Finally, parameter R is used to evaluate the economic feasibility of corporate behavior. Figure 4E illustrates that excessive promotion costs weaken companies’ willingness to develop ridesplitting, emphasizing the need for a cost structure that aligns with potential benefits.
The analysis reveals complex interactions among parameters. E and F primarily affect government decisions, with E having a more pronounced effect on policy adoption thresholds.
Q and R most significantly influence corporate strategies, highlighting the importance of balancing incentives and costs for businesses. P directly impacts traveler behavior while indirectly affecting corporate strategies, demonstrating the interconnected nature of stakeholder decisions.
The sensitivity analysis suggests that an effective Carbon-Inclusive policy requires sufficient environmental gains E to justify government commitment. Balanced carbon tax revenues F to maintain policy sustainability without overburdening stakeholders. Calibrated subsidies (Q and P) that incentivize participation without straining government resources. Manageable corporate costs R that allow for profitable ridesplitting promotion. The intricate relationships between variables underscore the need for a holistic approach to policy implementation, where adjustments to one parameter necessitate careful consideration of impacts across all stakeholder groups.

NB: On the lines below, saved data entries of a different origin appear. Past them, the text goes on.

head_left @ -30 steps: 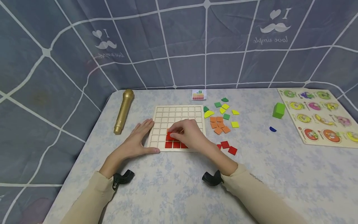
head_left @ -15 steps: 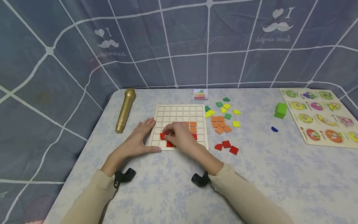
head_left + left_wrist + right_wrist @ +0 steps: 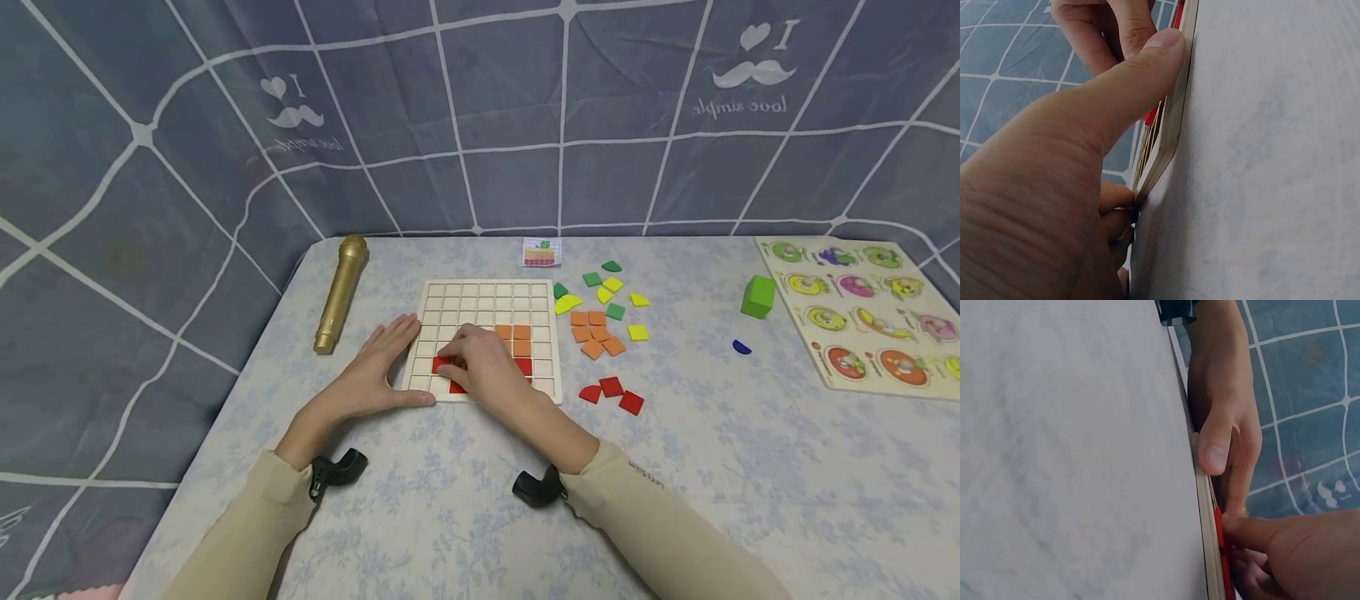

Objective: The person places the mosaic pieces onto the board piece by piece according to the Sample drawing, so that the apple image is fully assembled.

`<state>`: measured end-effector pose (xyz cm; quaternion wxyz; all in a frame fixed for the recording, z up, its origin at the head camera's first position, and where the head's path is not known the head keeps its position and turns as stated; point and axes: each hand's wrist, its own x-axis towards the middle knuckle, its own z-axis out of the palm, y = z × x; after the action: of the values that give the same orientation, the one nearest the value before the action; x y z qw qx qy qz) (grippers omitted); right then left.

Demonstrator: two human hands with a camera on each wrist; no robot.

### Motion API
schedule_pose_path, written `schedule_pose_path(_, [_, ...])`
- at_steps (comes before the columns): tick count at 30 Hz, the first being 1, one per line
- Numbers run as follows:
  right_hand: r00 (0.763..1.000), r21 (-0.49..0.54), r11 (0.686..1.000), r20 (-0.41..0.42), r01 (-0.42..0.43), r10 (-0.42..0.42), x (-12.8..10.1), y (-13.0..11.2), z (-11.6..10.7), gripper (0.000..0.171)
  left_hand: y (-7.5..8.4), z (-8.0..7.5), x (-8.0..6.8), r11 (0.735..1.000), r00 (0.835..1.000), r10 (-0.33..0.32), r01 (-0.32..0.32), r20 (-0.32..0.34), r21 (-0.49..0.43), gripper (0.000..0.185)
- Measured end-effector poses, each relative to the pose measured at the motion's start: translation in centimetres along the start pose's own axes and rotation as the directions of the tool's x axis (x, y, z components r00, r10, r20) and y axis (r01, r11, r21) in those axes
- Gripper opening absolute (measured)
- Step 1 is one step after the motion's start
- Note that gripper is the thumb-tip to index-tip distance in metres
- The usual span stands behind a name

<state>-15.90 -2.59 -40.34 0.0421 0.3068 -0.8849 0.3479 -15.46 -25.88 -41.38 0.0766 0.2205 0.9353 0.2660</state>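
Two bare hands worked at a pale wooden grid board (image 3: 486, 302) lying flat near the middle of a table (image 3: 750, 475). The right hand (image 3: 487, 367) lay over the board's lower rows, its fingertips curled down and pressing a red square tile (image 3: 440, 365) into a cell near the lower left corner; the right wrist view showed a fingertip (image 3: 1235, 525) touching the tile's red edge. The left hand (image 3: 371, 375) braced the board's left corner, fingers straight along the left edge and the thumb (image 3: 1141, 69) pressed flat against the near edge.

The board was a square frame of small empty cells (seven columns could be counted along the top row). Four orange tiles (image 3: 513, 339) sat in a block at centre right, with red tiles below them, partly hidden by the right hand.

Just right of the board lay three loose red pieces (image 3: 611, 393), six loose orange squares (image 3: 592, 330), and a scatter of four green (image 3: 602, 287) and four yellow pieces (image 3: 637, 332). One small pattern card (image 3: 542, 252) lay beyond the board's far edge. One gold microphone (image 3: 342, 292) lay to the left. Far right were one green cube (image 3: 757, 296), one small blue piece (image 3: 742, 348) and one animal peg puzzle (image 3: 862, 312).
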Motion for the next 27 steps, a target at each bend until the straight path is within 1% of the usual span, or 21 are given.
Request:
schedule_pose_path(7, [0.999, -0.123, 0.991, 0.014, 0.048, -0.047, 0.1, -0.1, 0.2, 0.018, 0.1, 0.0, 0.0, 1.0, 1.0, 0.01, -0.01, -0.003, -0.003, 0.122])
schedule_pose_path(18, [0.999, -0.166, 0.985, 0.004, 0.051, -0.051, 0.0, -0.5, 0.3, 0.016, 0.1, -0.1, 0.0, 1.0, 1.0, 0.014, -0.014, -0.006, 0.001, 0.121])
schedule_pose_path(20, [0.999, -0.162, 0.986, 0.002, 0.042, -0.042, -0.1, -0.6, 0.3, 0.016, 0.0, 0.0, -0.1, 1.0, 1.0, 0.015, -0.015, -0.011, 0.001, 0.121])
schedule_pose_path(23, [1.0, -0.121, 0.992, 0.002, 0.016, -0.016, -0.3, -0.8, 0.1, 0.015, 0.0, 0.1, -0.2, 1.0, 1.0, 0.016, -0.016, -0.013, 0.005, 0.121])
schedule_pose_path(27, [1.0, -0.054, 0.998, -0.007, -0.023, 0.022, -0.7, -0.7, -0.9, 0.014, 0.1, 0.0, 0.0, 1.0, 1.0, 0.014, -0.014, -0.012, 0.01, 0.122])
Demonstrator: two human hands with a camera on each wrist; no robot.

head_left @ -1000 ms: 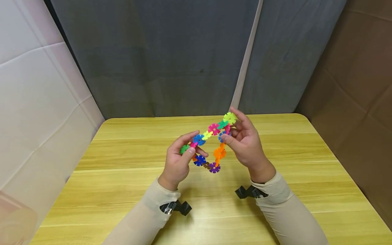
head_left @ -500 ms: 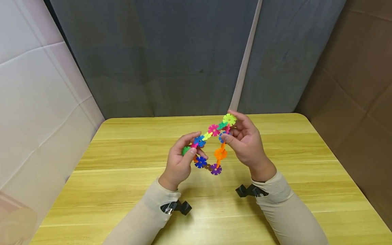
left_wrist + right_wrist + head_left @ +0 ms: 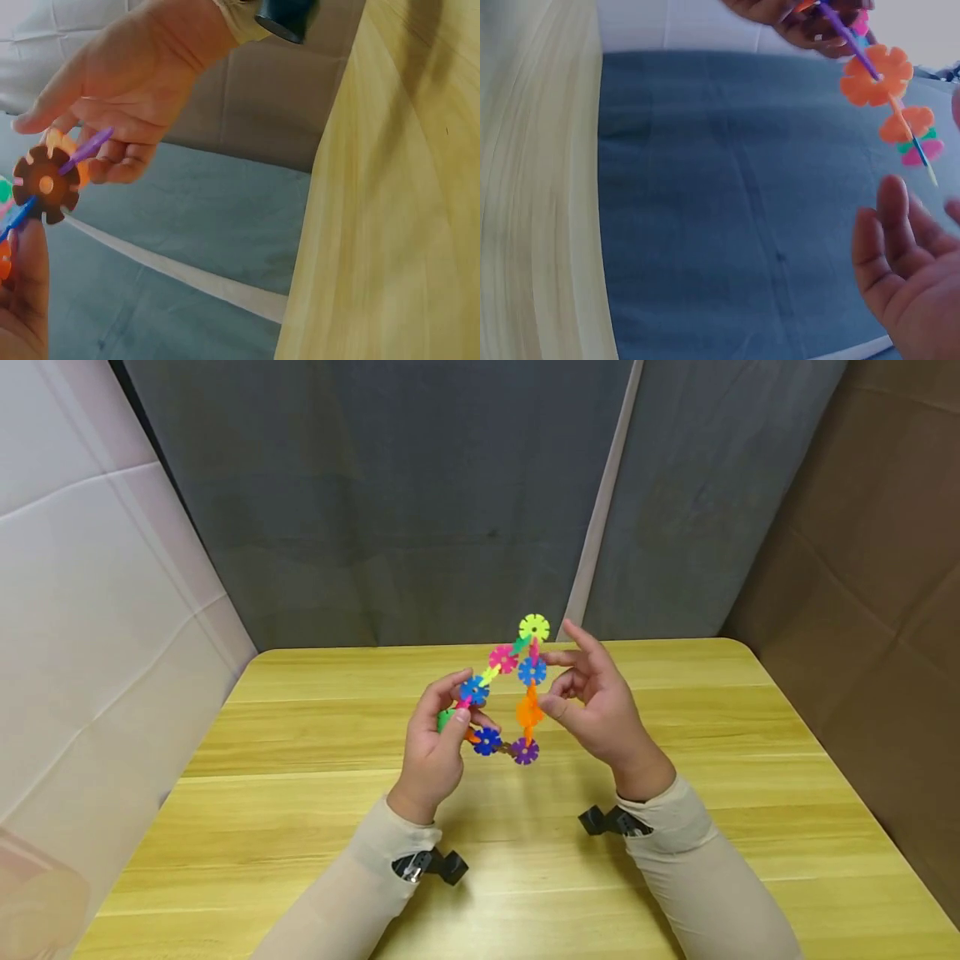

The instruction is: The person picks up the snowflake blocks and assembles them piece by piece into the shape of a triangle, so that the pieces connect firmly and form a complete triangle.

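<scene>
A closed loop of colourful snowflake discs [image 3: 504,693] hangs in the air above the wooden table [image 3: 300,752]. My left hand [image 3: 459,712] pinches its left corner by the green and blue discs. Close beside the orange disc [image 3: 529,710] is my right hand [image 3: 558,681], fingers spread and loosely bent. The right wrist view shows a gap between those fingers [image 3: 889,225] and the orange discs [image 3: 876,75]. A brown disc [image 3: 46,184] shows in the left wrist view beside a left finger [image 3: 22,300], with the right hand [image 3: 135,90] behind it.
Grey fabric panels [image 3: 450,502] stand behind the table's far edge. A white wall [image 3: 90,593] is to the left and brown cardboard [image 3: 877,577] to the right. Black camera mounts [image 3: 438,864] sit at both wrists.
The disc loop has risen and turned, so its right side stands more upright. My right hand has let go of the top discs and opened beside the orange disc.
</scene>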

4.2. Policy Model Analysis

Figure 5 presents the recommended ridesplitting ratio values obtained in 2016, 2023, and 2050, derived from the ridesplitting policy model established in the previous section. These values are based on various social costs of carbon scenarios and the recommended ridesplitting ratio for maximizing tripartite benefits. Additionally, the recommended ridesplitting ratio values for 2050 are provided after increasing the initial carbon tax. Based on these findings, the following conclusions can be drawn:
(1) In 2016, a lower social cost of carbon corresponds to a lower ridesplitting ratio at the system optimum. As the social cost of carbon increases annually, the ideal state in 2023 requires a ridesplitting ratio of 39%, while the optimal ridesplitting ratio in 2050 approaches 90%. This highlights the increasing importance of ridesplitting for carbon emission reduction as time progresses and the social cost of carbon rises;
(2) The chosen carbon tax value significantly impacts the measured optimal ridesplitting ratio. Increasing the carbon tax amount by 100% effectively reduces the required ridesplitting ratio to 56% in 2050, according to calculations. This result underscores the efficacy of carbon taxation. A balanced approach that combines subsidies for shared mobility with penalties for high-emission transportation modes—specifically, carbon taxes—may be more effective than relying solely on subsidies to promote carpooling. Furthermore, such an integrated strategy is likely to be more politically feasible;
(3) An increase in the ridesplitting ratio leads to higher total tripartite benefits for the government, companies, and individuals. This demonstrates that ridesplitting offers a range of economic, social, and environmental advantages, benefiting all parties involved. These findings underscore the vitality and sustainability of the ridesplitting mode, particularly in the context of government promotion and company research and development.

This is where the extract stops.